Por Vinicius Francisco
A crise climática já interfere no direito à educação no Brasil. Em 2024, 1,17 milhão de crianças e adolescentes tiveram os estudos interrompidos por eventos climáticos extremos, principalmente enchentes e secas, segundo o UNICEF. Diante desse cenário, a União Brasileira dos Estudantes Secundaristas (UBES) lançou um protocolo que propõe preparar as escolas para temperaturas extremas, chuvas intensas e outros impactos das mudanças do clima.
Lançado em junho de 2026, o Protocolo de Adaptação Climática nas Escolas Brasileiras, o Adapta+Escolas, reúne propostas elaboradas a partir das demandas do movimento estudantil. O documento não é uma lei nem uma política pública já implementada. Segundo a própria UBES, trata-se de uma “política estudantil” e de uma plataforma de diálogo com governos, gestores e comunidades escolares.

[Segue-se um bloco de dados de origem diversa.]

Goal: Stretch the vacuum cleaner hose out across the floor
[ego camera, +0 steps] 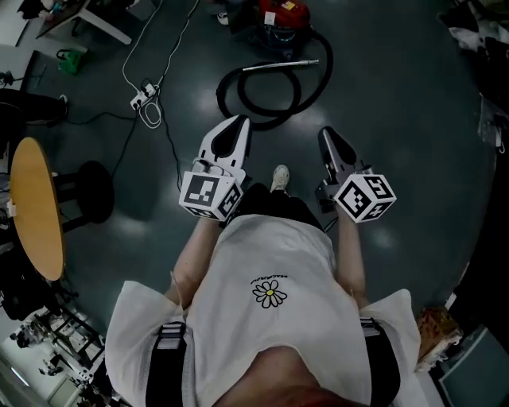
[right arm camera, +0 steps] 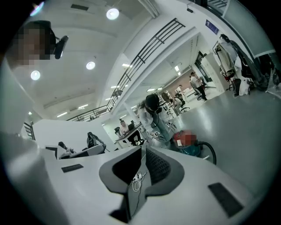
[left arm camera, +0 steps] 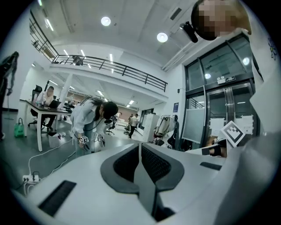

Adaptação climática é o conjunto de medidas para reduzir danos e preparar pessoas, cidades e serviços públicos para os impactos das mudanças do clima que já acontecem ou podem se intensificar. Dentro das escolas, isso envolve desde mudanças estruturais até a preparação da comunidade para enfrentar situações de emergência.
O protocolo está dividido em cinco eixos: infraestrutura escolar resiliente, educação climática, formação da comunidade escolar, participação estudantil e planejamento com financiamento público.
Na infraestrutura, a UBES defende escolas mais preparadas para o calor, as chuvas e as inundações, com medidas como ventilação adequada, arborização, pátios cobertos, energia solar, telhados sustentáveis e sistemas de captação de água da chuva. A proposta parte de um problema concreto: eventos extremos podem danificar prédios, dificultar o acesso às unidades e interromper serviços essenciais, como água, energia e alimentação escolar.
O documento também propõe ampliar a educação climática, conectando o tema ao cotidiano dos estudantes. A ideia é que compreender as mudanças climáticas não se limite à teoria, mas ajude crianças e adolescentes a identificar riscos, entender seus territórios e participar da construção de respostas.
Nesse ponto, o Brasil já possui legislação específica. Desde 2024, a Lei nº 14.926 determina a inserção de temas relacionados às mudanças do clima, à biodiversidade, aos riscos e às emergências socioambientais nos projetos institucionais e pedagógicos da educação básica e superior. Isso não significa criar obrigatoriamente uma disciplina específica: pela Política Nacional de Educação Ambiental, o tema deve ser trabalhado de forma integrada, contínua e permanente no ensino.



Outra frente é a formação de professores, gestores e equipes escolares sobre clima, sustentabilidade e adaptação. Para ampliar a participação dos alunos, a UBES propõe ainda Comissões Climáticas Estudantis, ligadas às escolas e aos grêmios, para identificar riscos, construir soluções e mobilizar as comunidades.
O quinto eixo toca em uma questão decisiva: quem paga pela adaptação. A entidade defende que o Ministério da Educação e as secretarias estaduais e municipais incorporem o tema aos seus planos e garantam recursos públicos permanentes para infraestrutura, pesquisa e inovação. Por enquanto, trata-se de uma reivindicação da UBES, cuja implementação depende de decisões dos governos e de orçamento público.
Com enchentes, secas e ondas de calor interferindo cada vez mais na rotina escolar, adaptar prédios e preparar comunidades deixa de ser apenas uma discussão ambiental. É também uma questão sobre como garantir que crianças e adolescentes possam continuar aprendendo com segurança diante de um clima que já mudou.